The Premier League Goal of the Month is an association football award that recognises the player who is deemed to have scored the best Premier League goal each month of the season from August to April. The winner is chosen by a combination of an online public vote, which contributes to 10% of the final tally, and a panel of experts.

At the end of the season, the nine monthly winners are put forward for the Premier League Goal of the Season, which is chosen using the same method, although the 2016–17 award featured, and indeed was won by, a goal from May which did not go to a vote.

The award was introduced for the 2016–17 season as the Budweiser Goal of the Month by its sponsored name for eight seasons; since the 2024–25 season it has been known as the Guinness Goal of the Month.

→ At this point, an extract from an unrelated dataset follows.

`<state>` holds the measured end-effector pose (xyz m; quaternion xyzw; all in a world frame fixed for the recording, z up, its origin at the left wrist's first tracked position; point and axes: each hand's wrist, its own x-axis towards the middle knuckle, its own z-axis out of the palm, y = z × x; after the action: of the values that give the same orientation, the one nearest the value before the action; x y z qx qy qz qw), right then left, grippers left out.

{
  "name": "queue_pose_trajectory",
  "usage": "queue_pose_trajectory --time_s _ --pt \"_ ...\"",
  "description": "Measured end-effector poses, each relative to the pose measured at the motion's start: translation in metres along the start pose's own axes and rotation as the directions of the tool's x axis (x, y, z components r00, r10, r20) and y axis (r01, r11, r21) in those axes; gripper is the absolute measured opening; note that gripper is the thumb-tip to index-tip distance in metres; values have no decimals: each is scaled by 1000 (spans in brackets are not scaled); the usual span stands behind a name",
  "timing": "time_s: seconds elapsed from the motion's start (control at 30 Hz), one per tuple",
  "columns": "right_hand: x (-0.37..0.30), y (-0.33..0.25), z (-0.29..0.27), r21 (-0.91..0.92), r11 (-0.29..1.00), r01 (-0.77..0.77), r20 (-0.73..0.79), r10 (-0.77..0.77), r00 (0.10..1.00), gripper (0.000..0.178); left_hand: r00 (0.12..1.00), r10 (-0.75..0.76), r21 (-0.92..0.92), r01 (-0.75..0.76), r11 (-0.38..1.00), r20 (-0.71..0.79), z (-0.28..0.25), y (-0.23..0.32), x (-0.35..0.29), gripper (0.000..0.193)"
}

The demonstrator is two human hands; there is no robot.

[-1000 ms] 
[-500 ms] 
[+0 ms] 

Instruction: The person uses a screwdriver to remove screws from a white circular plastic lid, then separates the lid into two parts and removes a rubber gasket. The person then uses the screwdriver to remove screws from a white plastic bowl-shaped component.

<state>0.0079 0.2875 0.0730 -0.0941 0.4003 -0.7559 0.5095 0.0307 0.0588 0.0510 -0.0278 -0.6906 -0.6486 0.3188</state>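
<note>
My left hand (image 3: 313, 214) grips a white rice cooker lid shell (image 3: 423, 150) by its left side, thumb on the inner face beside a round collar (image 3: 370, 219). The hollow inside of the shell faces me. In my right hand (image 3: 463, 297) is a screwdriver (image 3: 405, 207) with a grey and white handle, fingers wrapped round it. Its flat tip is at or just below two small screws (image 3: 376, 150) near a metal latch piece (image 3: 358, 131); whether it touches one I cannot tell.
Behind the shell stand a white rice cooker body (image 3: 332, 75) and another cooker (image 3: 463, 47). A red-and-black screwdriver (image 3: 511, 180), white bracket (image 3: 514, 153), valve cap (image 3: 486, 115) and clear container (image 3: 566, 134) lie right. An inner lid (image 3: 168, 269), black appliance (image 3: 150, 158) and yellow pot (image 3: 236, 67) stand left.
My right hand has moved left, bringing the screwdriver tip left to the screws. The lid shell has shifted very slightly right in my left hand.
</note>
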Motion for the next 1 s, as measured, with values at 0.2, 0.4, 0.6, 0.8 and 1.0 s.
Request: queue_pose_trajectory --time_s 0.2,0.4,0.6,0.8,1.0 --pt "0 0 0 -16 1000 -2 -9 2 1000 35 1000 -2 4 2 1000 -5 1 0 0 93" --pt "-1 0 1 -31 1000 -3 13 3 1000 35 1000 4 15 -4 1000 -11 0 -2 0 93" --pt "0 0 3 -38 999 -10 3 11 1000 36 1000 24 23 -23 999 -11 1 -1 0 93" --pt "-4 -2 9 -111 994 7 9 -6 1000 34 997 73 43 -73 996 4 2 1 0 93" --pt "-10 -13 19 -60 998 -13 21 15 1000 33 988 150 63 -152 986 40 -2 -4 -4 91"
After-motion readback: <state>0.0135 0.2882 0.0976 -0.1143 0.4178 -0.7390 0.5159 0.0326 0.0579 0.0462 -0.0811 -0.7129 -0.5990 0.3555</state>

The first recipient of the award was Middlesbrough striker Cristhian Stuani for his away goal against Sunderland. Pedro was the first player to have won the award multiple times, while Andros Townsend was the first player to have won it three times, and the first to achieve it with different clubs, having won the award while playing for Crystal Palace and Everton. Thanks to Miguel Almirón (April 2022) and Allan Saint-Maximin (August 2022), Newcastle United became first club to have consecutive winners, while Wolverhampton Wanderers was the first to do it in the same season, with Jonny and Matheus Nunes winning March and April 2023 awards respectively. In the 2023–24 season, Manchester United became the first club to win four Goal of the Month awards in a single season, all scored by different players. Winning in April 2024 and August 2024, Cole Palmer became the first player to win the award consecutively across two seasons.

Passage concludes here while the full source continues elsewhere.